GOG seems to be considering paid membership option
GOG seems to be considering paid membership option
Just did a GOG survey that focused on the idea of a paid membership option on GOG. Seems they're determining what people would be willing to pay extra for. Some of the options were
- a tool for backing up offline installers
- ability to install previous versions of a game
- extra insight into the preservation work they're doing.
- voting rights on games to bring into the preservation program.
And others that I can't remember.
Anything but properly supporting the Linux community 🤡
How have they still not learned that the largest intersection of the people that care about their core value proposition (game preservation, DRM-free, etc.) are Linux users?? It's not like they have to create the compatibility layers from scratch; Valve did it for them.
If they provided a launcher for Linux users, I'd actually buy shit from them. Yes, Heroic Launcher exists, but I'm not paying GOG for the work that the Heroic dev did. I want first-party support.
At this point they should just hire the Heroic devs, I doubt anything they could build themselves would compare in terms of quality.
I'd be happy if they did and adopted Heroic as an official launcher. However, if that happens, I'd still want proper controller support to be added so that browsing the GOG store in Heroic doesn't require mouse and keyboard bindings on something like a Steam Deck.
Why do you want a launcher? I have a few GoG games and I don't really feel like a launcher is something I need.
What I do want is games to actually update on GoG at the same time as steam, not over a week later. X4 7.0 came out and it was over a week longer for the GoG version to update, in the end I refunded and bought it on steam instead.

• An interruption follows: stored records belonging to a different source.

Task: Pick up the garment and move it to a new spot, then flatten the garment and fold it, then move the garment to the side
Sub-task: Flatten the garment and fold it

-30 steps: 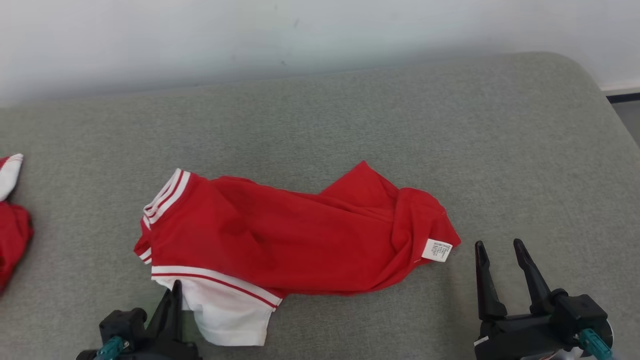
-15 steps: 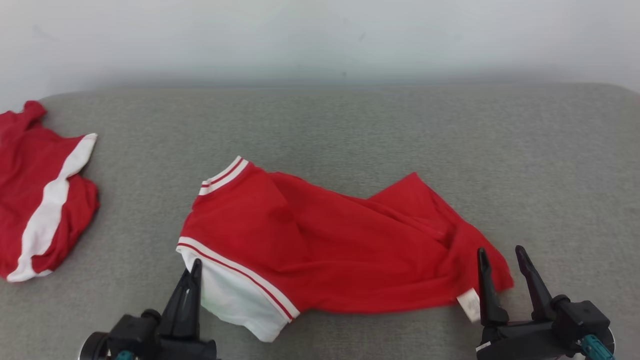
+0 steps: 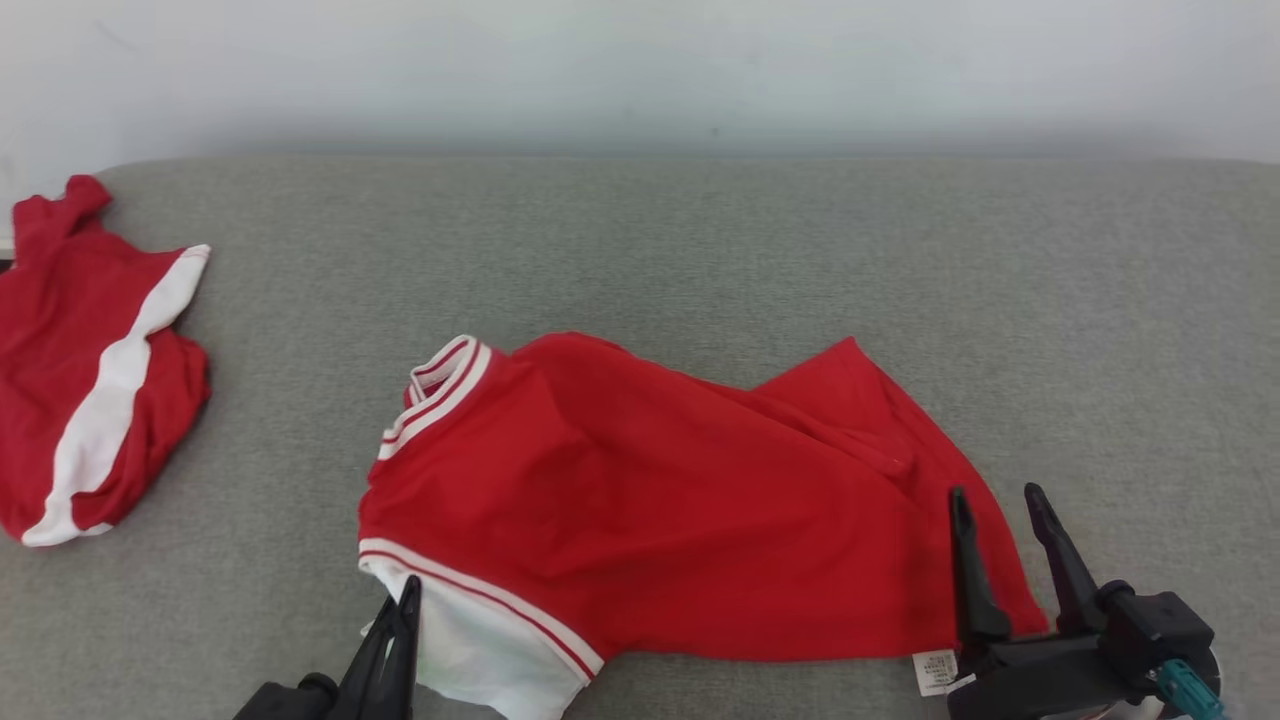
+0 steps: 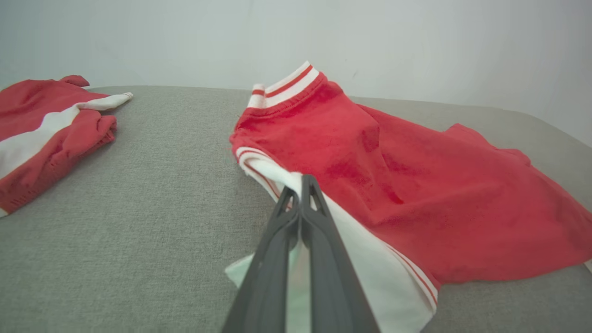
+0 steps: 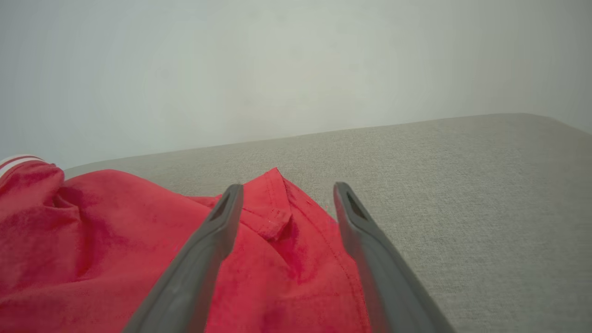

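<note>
Two claws flanked the garment (image 3: 680, 500), which lay on the bench (image 3: 700, 250) with its long axis running from one claw to the other. Your left claw (image 3: 405, 605) was clenched on its white panel (image 4: 370, 263); your right claw (image 3: 996, 495), released, hovered over its opposite red end.

The garment (image 3: 680, 510) lies spread across the near middle of the upholstered surface (image 3: 700, 240), its length running left to right. Its collar (image 3: 440, 385) sits at the far left end, its label (image 3: 935, 672) at the near right corner. The left claw (image 3: 408, 592) grips the near left corner. The right claw (image 3: 995, 492) stands over the garment's right edge, just beside the label. A second garment (image 3: 90, 370) lies at the surface's left edge, well apart. A wall (image 3: 640, 70) rises behind the far edge.
</note>
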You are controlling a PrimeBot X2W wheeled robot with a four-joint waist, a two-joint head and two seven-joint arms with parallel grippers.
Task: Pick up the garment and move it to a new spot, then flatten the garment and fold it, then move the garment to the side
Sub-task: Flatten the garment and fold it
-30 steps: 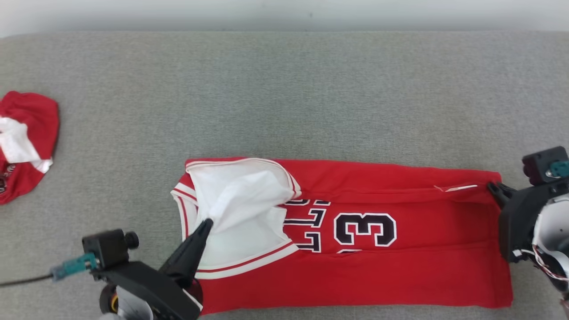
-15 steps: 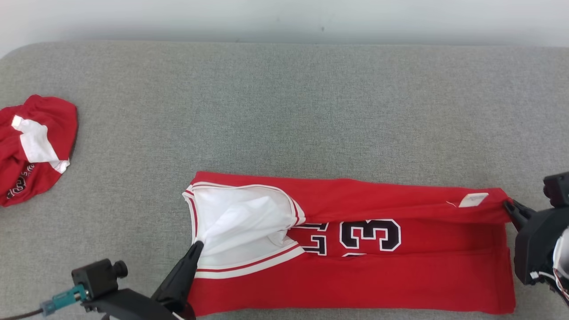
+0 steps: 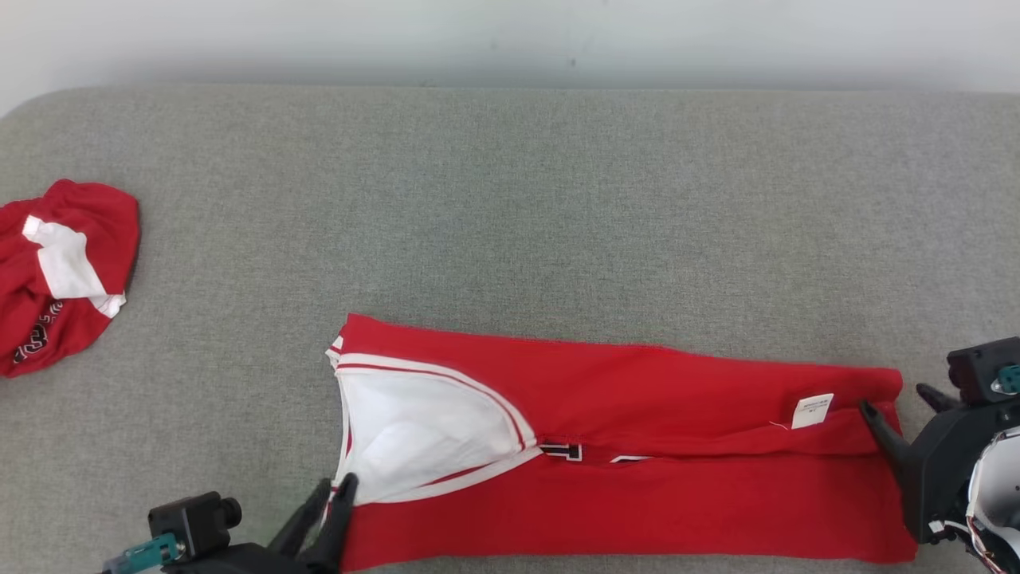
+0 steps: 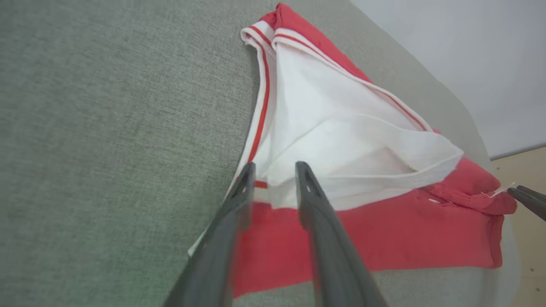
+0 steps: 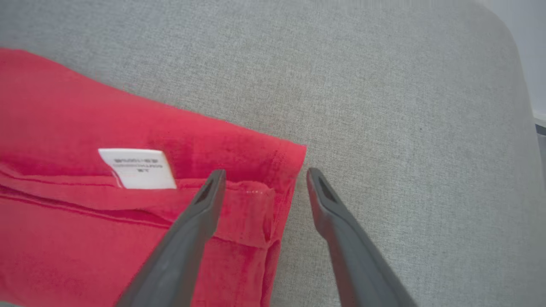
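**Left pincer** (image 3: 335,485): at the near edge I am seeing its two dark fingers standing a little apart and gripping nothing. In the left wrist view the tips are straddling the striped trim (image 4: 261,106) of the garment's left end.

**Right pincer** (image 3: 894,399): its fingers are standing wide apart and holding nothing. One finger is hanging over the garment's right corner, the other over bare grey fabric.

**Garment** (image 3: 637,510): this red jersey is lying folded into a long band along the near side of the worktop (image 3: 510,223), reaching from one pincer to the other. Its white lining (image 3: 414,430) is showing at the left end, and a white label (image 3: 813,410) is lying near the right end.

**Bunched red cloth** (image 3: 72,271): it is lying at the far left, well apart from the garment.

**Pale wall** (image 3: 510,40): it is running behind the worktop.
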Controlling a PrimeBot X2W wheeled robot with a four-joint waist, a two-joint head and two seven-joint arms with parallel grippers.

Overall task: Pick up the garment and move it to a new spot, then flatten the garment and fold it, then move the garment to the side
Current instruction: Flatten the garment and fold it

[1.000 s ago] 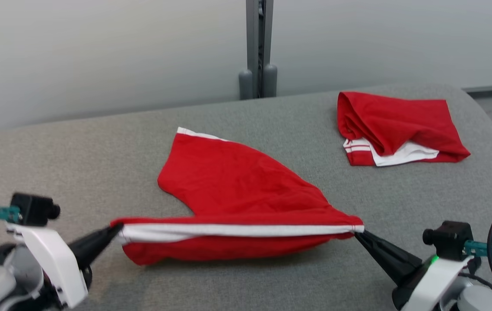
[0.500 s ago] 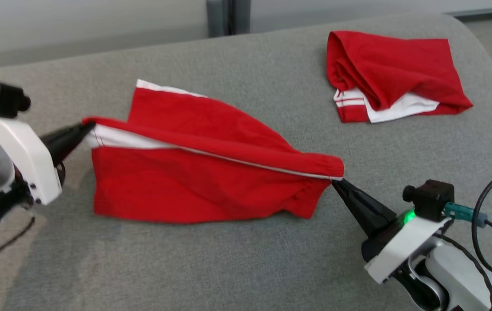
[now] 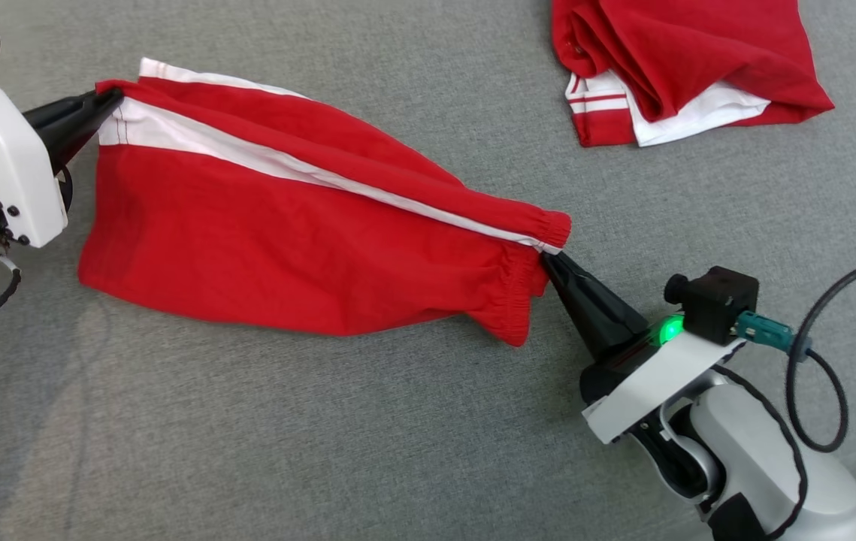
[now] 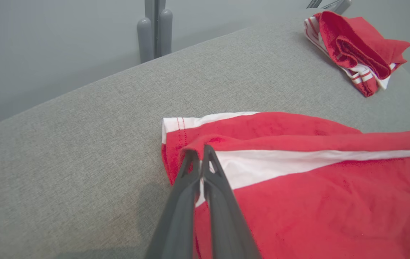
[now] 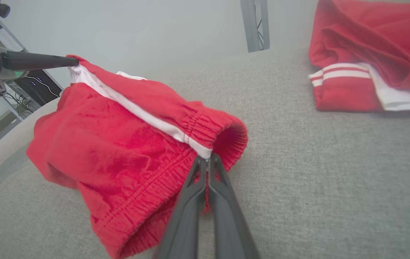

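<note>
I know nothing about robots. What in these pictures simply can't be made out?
1. Head view: the folded red garment runs off the top edge, so its far part is cut off.
2. Head view: behind the left gripper, the arm is cut by the left edge.
3. Right wrist view: the right gripper bites the red shorts at the waistband, and the cloth hides how much is pinched.
4. Head view: the shorts cover the grey surface beneath them.

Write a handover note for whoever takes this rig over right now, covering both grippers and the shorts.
The left gripper is shut on the red shorts at the hem corner; the right gripper is shut on the waistband end.
Shorts hang stretched between them over the grey surface.
A second red garment lies folded far right.
Done: pickup. Left: flatten, fold, move aside.
</note>
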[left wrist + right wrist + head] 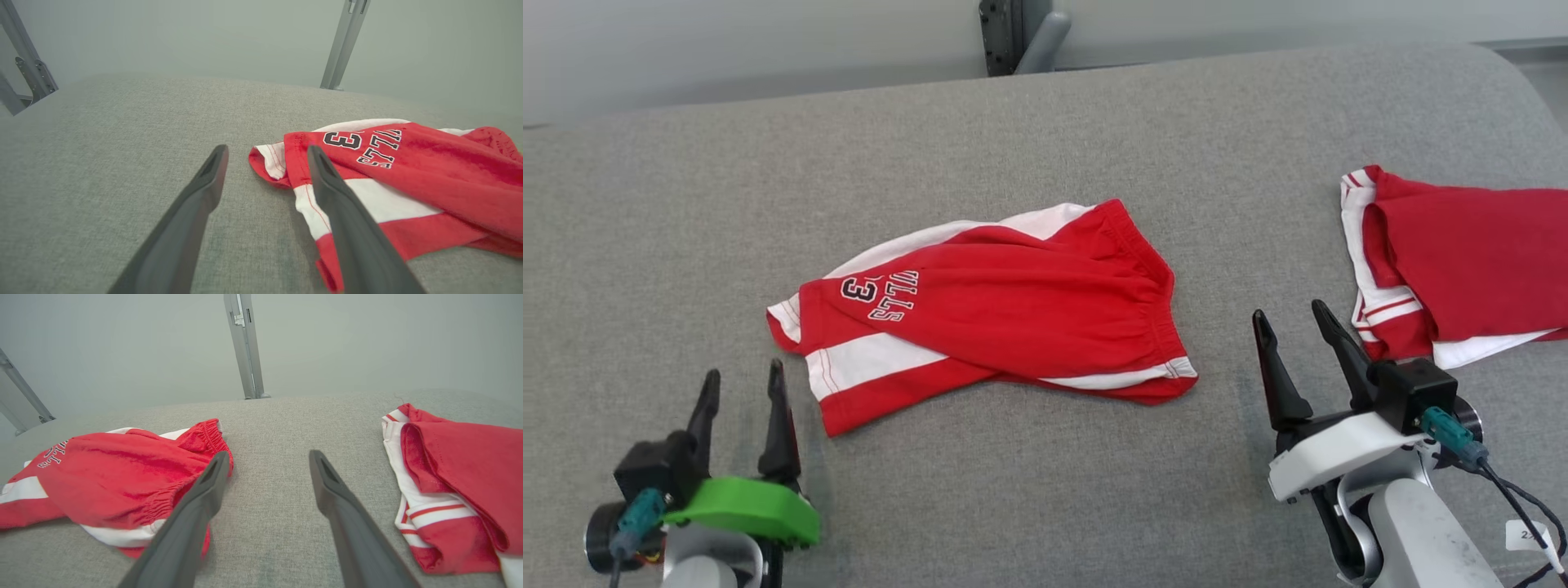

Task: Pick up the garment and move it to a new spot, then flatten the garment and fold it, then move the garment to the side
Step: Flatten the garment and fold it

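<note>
Sitting on the table (686,204), red Bulls shorts (1005,306) look folded, maybe loosely; move aside not done. Left claw (743,371) and right claw (1289,310) spread, holding nothing.

Soft even light, faint shadow under the garment (1013,310); wrist views' backgrounds hazy

Wide grey fabric surface (686,204), red-and-white shorts (1013,310) lying rumpled mid-surface, second red garment (1462,261) folded at right edge

A grey fabric surface (1045,122) spreads under soft, even light. Straight ahead of the right claw (268,454), past the surface's far edge, a grey metal post (245,347) rises against a plain pale wall (122,343).
</note>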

Cloud saves, achievements, and tracking hours is something I do like. I have over a 100 GOG games, so individually managing exe files isn't something I really want to do.
I'm fairly sure the update cadence is set by the game dev/publisher, not GoG.
Because I use a Steam Deck and having a launcher for third-party stores is the easiest way to install games.
Additionally, the reasons mentioned in the other comments.
I do just want to point out, Valve didn't do that - Proton is mostly just pre-existing software that they packaged together into an officially supported feature. I love that they did it, and having it in the biggest PC game platform presumably did wonders for Linux gaming, but it was most certainly not made from scratch.
I agree with you for the most part, but valve also is funding the developers behind the most important things out of proton. DXVK and vkd3d-proton were almost non-existent before Valve employed them.